■ **WORK TO COMPLETE**: Without changing a single character, copy every record below.

EXCERPTED DATA section start

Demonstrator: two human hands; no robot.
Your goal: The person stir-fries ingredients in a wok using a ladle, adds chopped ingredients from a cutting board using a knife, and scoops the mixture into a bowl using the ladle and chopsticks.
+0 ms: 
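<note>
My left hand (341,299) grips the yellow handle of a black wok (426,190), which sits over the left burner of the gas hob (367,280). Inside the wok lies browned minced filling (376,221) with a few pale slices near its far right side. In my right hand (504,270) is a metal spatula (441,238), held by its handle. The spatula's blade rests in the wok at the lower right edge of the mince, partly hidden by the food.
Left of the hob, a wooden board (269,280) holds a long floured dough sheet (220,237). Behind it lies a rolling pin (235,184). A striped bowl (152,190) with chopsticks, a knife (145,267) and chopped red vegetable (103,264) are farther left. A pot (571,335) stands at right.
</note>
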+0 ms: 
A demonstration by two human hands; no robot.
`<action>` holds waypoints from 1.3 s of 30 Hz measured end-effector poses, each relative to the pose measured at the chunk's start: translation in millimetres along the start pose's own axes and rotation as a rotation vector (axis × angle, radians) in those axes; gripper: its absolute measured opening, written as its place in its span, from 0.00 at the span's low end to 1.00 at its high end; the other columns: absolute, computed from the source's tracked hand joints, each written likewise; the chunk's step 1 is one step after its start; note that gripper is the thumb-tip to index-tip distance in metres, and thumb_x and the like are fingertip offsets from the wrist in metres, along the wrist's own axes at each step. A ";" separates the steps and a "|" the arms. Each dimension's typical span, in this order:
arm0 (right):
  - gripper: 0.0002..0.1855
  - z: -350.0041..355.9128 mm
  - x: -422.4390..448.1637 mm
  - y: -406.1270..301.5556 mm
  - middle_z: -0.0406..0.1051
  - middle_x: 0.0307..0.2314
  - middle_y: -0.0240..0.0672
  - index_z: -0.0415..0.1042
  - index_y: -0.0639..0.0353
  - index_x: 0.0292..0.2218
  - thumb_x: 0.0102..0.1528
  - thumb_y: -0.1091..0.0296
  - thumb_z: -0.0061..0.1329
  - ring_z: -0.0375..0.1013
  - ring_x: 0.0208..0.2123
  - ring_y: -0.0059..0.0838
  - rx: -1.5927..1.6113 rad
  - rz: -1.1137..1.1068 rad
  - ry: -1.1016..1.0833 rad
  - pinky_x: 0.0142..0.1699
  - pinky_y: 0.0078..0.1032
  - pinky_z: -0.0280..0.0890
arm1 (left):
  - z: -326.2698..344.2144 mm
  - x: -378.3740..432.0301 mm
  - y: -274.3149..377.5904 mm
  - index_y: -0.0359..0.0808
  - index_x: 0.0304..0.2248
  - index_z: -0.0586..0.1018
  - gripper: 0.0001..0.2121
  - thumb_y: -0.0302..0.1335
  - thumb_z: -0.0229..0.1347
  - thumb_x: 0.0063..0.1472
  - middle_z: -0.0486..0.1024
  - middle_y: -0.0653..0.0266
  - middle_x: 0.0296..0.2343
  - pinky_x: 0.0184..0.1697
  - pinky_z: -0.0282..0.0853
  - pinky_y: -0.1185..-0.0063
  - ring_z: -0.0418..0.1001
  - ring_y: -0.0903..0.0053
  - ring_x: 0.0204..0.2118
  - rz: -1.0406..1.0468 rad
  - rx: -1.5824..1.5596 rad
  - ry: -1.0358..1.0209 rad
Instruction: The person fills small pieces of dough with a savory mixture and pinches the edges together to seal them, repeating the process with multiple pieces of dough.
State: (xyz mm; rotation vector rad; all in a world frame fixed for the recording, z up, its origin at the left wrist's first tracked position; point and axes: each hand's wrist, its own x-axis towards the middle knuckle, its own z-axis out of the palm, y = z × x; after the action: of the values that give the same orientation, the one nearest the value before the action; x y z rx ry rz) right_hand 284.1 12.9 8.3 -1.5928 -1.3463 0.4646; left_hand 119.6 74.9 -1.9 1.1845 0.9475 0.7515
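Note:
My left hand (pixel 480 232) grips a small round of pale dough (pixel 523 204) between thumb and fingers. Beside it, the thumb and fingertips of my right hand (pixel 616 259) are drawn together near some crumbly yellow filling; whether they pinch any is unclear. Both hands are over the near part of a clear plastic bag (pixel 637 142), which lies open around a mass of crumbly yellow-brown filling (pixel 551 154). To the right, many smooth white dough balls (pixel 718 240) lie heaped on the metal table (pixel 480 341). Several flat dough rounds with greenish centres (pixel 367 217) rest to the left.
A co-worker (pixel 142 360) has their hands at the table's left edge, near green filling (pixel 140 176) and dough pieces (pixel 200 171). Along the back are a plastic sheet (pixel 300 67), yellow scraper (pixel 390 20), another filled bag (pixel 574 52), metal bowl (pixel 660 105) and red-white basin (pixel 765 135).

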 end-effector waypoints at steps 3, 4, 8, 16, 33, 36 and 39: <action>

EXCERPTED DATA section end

■ **RESPONSE TO THE TASK**:
Demonstrator: two human hands; no robot.
Your goal: The person stir-fries ingredients in a wok using a ladle, adds chopped ingredients from a cutting board using a knife, and scoops the mixture into a bowl using the ladle and chopsticks.
+0 ms: 
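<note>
My left hand (341,299) grips the yellow handle of a black wok (426,190), which sits over the left burner of the gas hob (367,280). Inside the wok lies browned minced filling (376,221) with a few pale slices near its far right side. In my right hand (504,270) is a metal spatula (441,238), held by its handle. The spatula's blade rests in the wok at the lower right edge of the mince, partly hidden by the food.
Left of the hob, a wooden board (269,280) holds a long floured dough sheet (220,237). Behind it lies a rolling pin (235,184). A striped bowl (152,190) with chopsticks, a knife (145,267) and chopped red vegetable (103,264) are farther left. A pot (571,335) stands at right.
</note>
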+0 ms: 
A demonstration by two human hands; no robot.
`<action>` holds waypoints from 1.3 s of 30 Hz measured end-effector poses, each relative to the pose measured at the chunk's start: translation in millimetres along the start pose's own axes and rotation as a rotation vector (axis × angle, radians) in those axes; gripper: its absolute measured opening, written as its place in its span, from 0.00 at the span's low end to 1.00 at its high end; the other columns: absolute, computed from the source's tracked hand joints, each written likewise; the chunk's step 1 is one step after its start; note that gripper is the thumb-tip to index-tip distance in metres, and thumb_x and the like are fingertip offsets from the wrist in metres, along the wrist's own axes at each step. A ";" separates the steps and a "|" the arms. Each dimension's typical span, in this order:
arm0 (right):
  - gripper: 0.0002..0.1855
  - z: -350.0041..355.9128 mm
  - x: -422.4390..448.1637 mm
  - y: -406.1270..301.5556 mm
  - middle_z: -0.0406..0.1051
  - middle_x: 0.0307..0.2314
  - middle_y: -0.0240..0.0672
  - index_z: -0.0415..0.1042
  - index_y: -0.0639..0.0353
  - index_x: 0.0292..0.2218
  - thumb_x: 0.0102..0.1528
  - thumb_y: -0.1091..0.0296
  - thumb_z: -0.0061..0.1329
  - ring_z: -0.0375..0.1013
  - ring_x: 0.0208..0.2123
  - ring_y: -0.0059..0.0838
  - rx: -1.5927..1.6113 rad
  - rz: -1.1137..1.1068 rad
  - ry: -1.1016..1.0833 rad
  - pinky_x: 0.0142..0.1699
  - pinky_y: 0.0078..0.1032
  - pinky_z: -0.0280..0.0890
arm1 (left):
  - z: -326.2698..344.2144 mm
  - x: -378.3740..432.0301 mm
  - y: -274.3149..377.5904 mm
  - index_y: -0.0359..0.0808
  - index_x: 0.0304..0.2248
  - index_z: -0.0586..0.1018
  - gripper: 0.0001..0.2121
  - thumb_y: -0.0302..0.1335
  - thumb_z: -0.0229..0.1347
  - thumb_x: 0.0063..0.1472
  - middle_z: -0.0486..0.1024
  - middle_y: -0.0653..0.0266
  - middle_x: 0.0296..0.2343
  - pinky_x: 0.0184..0.1697
  - pinky_z: -0.0282..0.0853
  - pinky_y: -0.1185..-0.0063
  - ring_z: -0.0418..0.1001
  - ring_y: -0.0903..0.0053
  - ring_x: 0.0204..0.2118
  - rz: -1.0406..1.0468 rad
  - rx: -1.5824..1.5596 rad
  - ry: -1.0358..1.0209 rad
Instruction: The person fills small pieces of dough with a savory mixture and pinches the edges together to seal them, repeating the process with multiple pieces of dough.
State: (xyz mm; rotation vector rad; all in a world frame fixed for the recording, z up, its origin at the left wrist's first tracked position; point and axes: each hand's wrist, its own x-axis towards the middle knuckle, its own z-axis out of the palm, y = z × x; after the action: of the values that give the same orientation, the one nearest the value before the action; x y z rx ry rz) right_hand 284.1 12.9 8.3 -1.5928 -1.3463 0.4646; left_hand 119.6 74.9 -1.9 1.1845 0.9475 0.7515
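Note:
My left hand (pixel 480 232) grips a small round of pale dough (pixel 523 204) between thumb and fingers. Beside it, the thumb and fingertips of my right hand (pixel 616 259) are drawn together near some crumbly yellow filling; whether they pinch any is unclear. Both hands are over the near part of a clear plastic bag (pixel 637 142), which lies open around a mass of crumbly yellow-brown filling (pixel 551 154). To the right, many smooth white dough balls (pixel 718 240) lie heaped on the metal table (pixel 480 341). Several flat dough rounds with greenish centres (pixel 367 217) rest to the left.
A co-worker (pixel 142 360) has their hands at the table's left edge, near green filling (pixel 140 176) and dough pieces (pixel 200 171). Along the back are a plastic sheet (pixel 300 67), yellow scraper (pixel 390 20), another filled bag (pixel 574 52), metal bowl (pixel 660 105) and red-white basin (pixel 765 135).
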
 end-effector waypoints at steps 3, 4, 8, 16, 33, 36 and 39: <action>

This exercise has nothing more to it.